Most of the conversations I end up in about digital preservation are about the digital versions of analog things. Discussions of documents, still and moving images and audio recordings are important, but as difficult as the problems surrounding these kinds of digital objects are, there is a harder problem: preserving executable content, aka software. Software isn’t simply what we use to render content–it’s is an important form of creative expression, a cultural artifact, a important commodity and an entity which increasingly is enmeshed our economic, political and social systems.
I thought I would start a quick list here of a few of what I think are some nice reads on preserving software. Some of these are posts from our blog, but most are papers and reports that I think do a nice job getting into some of the issues those interested in preserving software face and some of the ways folks are going about preserving software.
Please consider adding and reacting to these with:
- Additional papers or readings on the topic and similar brief descriptions
- Reactions and comments you have to these readings and any added readings
The Life-Saving Software Reference Library: This interview I did with Doug White from NIST goes into considerable detail on the structure and design of NISTs software library, which he describes as library of software, a database of metadata, a NIST publication and a research environment. Here is a bit of how Doug explained it, The research environment allows NSRL to collaborate with researchers who wish to access the contents of the virtual library. Researchers may perform tasks on the NSRL isolated network that involve access to the copies of media, to individual files, or to snapshots of software installations. In addition to the media copies, NSRL has compiled a corpus of the 25,000,000 unique files found on the media, and examples of software installation and execution in virtual machines.
The Geeks Who Saved Prince of Persias Source Code From Digital Death: This is the most fun story of any of those in this list. Be sure to follow the dramatic events as the original source code for the Apple II version of Prince of Persia makes its way off its original media and up onto Github.
Toward a Library of Virtual Machines: Insights interview with Vasanth Bala and Mahadev Satyanarayanan: This interview goes into some depth on the design of the Olive Library project. One quote is particularly salient on the potential importance of software preservation: as all fields of scientific investigations rely on complex simulation and visualization software, the ability to archive these software artifacts in executable form becomes essential for reproducibility of scientific results. Software preservation also enables long term data preservation. Todays data formats may become obsolete tomorrow, unless the software applications that process those formats are also preserved
Emulation: From Digital Artefact to Remotely Rendered Environments: Dirk von Suchodoletz, Jeffrey van der Hoeven 2009; While not directly focused on software preservation, a section of the paper articulates the focuses on some of the needs for and various problems in constituting software archives. Here is a valuable quote the original software also needs to be preserved if digital objects are to be kept alive via emulation. Guidelines similar to those created for digital objects themselves must be brought to bear in order to safeguard emulators, operating systems, applications and utilities. That is, software should be stored under the same conditions as other digital objects by preserving them in a OAIS-based (ISO 14721:2003) digital archive.
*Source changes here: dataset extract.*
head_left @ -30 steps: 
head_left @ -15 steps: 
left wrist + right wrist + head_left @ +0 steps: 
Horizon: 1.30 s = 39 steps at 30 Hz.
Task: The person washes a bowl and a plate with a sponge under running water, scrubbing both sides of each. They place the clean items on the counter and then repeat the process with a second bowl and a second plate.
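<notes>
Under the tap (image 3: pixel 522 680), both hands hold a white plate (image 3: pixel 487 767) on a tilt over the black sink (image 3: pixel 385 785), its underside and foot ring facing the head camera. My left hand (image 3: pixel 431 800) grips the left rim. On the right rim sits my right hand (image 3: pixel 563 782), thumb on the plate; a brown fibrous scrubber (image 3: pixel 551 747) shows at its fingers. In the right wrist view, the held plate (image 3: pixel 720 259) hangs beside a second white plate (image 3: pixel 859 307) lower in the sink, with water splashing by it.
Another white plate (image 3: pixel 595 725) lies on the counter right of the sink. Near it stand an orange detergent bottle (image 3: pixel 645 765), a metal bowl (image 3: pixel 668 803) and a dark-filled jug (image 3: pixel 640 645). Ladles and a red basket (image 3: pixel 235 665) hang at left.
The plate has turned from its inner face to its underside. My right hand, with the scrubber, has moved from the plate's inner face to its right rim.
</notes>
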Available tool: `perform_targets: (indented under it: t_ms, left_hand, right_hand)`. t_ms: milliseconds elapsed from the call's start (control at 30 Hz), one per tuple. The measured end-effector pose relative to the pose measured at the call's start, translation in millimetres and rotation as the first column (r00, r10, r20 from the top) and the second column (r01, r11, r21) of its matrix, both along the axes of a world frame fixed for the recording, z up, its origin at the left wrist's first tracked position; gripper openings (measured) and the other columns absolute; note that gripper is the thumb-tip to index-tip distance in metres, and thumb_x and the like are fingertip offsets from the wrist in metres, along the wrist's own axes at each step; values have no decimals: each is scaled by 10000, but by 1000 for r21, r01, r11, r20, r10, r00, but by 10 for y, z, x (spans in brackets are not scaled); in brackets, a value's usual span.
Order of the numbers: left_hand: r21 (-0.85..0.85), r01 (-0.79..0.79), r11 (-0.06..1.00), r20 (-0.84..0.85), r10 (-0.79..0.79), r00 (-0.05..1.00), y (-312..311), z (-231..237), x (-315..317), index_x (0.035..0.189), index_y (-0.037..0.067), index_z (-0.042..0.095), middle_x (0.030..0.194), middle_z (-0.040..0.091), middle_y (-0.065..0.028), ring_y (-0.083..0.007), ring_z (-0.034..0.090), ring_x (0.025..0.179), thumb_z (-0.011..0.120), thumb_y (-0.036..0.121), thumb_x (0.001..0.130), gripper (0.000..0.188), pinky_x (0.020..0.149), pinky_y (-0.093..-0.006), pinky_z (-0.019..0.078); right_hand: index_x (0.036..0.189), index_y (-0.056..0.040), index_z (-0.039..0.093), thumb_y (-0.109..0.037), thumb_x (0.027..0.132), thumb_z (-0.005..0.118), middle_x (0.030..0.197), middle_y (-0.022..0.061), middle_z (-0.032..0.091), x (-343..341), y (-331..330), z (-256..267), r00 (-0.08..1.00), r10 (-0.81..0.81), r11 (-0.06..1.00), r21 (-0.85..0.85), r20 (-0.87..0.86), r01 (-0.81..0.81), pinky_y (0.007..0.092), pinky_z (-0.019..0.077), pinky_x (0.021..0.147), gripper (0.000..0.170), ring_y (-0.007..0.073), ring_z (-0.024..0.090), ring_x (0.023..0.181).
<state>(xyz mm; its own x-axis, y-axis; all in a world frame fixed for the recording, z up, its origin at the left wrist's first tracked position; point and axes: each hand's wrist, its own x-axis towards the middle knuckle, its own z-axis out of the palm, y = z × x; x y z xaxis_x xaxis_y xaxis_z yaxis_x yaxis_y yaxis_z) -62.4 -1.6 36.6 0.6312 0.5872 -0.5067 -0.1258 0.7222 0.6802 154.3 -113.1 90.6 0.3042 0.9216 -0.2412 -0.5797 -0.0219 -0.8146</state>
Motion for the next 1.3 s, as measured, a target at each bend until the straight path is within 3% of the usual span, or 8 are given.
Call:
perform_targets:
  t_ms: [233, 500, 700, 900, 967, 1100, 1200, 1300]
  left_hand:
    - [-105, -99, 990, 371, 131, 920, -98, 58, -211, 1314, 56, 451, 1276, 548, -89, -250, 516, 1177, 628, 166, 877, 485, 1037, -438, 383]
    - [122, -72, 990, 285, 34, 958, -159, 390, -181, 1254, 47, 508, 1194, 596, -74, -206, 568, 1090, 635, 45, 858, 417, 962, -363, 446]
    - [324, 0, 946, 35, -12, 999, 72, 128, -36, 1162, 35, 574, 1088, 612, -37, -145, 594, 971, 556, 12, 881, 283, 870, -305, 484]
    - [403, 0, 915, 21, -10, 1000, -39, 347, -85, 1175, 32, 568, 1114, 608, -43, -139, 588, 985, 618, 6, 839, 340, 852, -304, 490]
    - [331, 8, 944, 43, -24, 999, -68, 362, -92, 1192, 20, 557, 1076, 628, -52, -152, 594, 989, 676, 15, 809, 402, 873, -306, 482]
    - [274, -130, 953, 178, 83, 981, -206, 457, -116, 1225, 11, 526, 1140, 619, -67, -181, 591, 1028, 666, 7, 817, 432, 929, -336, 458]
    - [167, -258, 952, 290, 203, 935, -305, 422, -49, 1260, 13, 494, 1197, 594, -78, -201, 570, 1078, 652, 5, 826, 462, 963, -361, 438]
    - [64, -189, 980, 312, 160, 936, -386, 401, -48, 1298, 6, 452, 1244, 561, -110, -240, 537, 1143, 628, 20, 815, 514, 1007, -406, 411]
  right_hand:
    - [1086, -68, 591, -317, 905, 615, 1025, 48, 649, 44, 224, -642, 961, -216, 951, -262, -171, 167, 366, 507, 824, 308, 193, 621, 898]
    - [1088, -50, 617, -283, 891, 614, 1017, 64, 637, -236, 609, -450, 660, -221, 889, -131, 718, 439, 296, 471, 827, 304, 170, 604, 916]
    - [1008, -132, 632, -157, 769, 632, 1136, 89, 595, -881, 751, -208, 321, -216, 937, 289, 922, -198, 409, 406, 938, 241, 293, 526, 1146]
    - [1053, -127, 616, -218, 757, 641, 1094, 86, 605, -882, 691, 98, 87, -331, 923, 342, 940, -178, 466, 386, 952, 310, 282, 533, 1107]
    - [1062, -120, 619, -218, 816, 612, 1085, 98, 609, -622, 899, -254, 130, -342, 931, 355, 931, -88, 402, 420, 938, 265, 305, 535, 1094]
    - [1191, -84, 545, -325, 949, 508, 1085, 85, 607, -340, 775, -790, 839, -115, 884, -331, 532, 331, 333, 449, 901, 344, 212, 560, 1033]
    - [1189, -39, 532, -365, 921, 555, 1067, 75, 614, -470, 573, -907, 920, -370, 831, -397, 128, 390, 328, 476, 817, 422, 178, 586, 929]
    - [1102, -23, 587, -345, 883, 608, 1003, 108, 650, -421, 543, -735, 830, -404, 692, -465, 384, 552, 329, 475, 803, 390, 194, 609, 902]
Preserving Virtual Worlds Final Report: McDonough, J., Olendorf, R., Kirschenbaum, M., Kraus, K., Reside, D., Donahue, R., Phelps, A., Egert, C., Lowood, H., & Rojo, S. (2010). At 187 pages, this is more of a book than an essay, but its full of valuable exploration and discussion of the various issues, problems, and opportunities around preserving video games.
The Attic & the Parlor: Notes from a Workshop on Software Collection, Preservation & Access: The Computer History Museums Software Preservation Group hosted what looked to be a fascinating workshop in 2006. You can find the proceedings and presentations online and their wiki also includes a rather extensive directory of software collections. The Attic & Parlor notion in the title focuses on a distinction between highly curated collections and sprawling “gather it all up” collections. This, like the preserving virtual worlds report, focus on the value of collecting source code.
What should we collect to preserve the history of software? Shustek, L. (2006). IEEE Annals of the History of Computing, 28(4), 112 – 111. Another strong argument for preserving source code. I argue that unless we collect, preserve, and interpret the software code in addition to the related artifacts, we have discarded the softwares intellectual essence. Emphasizing collateral materials puts the focus on the history of products and downplays the development of the scientific and engineering accomplishments that underlie them.
Preserving Software: Why and How John G. Zabolitzky, Iterations: An Interdisciplinary Journal of Software History 1 (September 13, 2002): 1-8. Zabolitzky makes an impassioned argument for urgent action on software preservation and similarly makes an appeal for the preservation of original source code. the evolution of software methods, techniques, styles, etc., is described in many books and articles. However, all of that is essentially hearsay: what actually has been done (and what may be different from what the active players in this area may report since they might have wished to do something different) can only be discerned and proven by examining the source code. The source code of any piece of software is the only original, the only artifact containing the full information. Everything else is an inferior copy.
What essential readings would you add to a list like this? Please consider taking a moment to add them in the comments. Also, feel free to use this comment thread as a place to discuss the various ideas and approaches advocated for in these readings?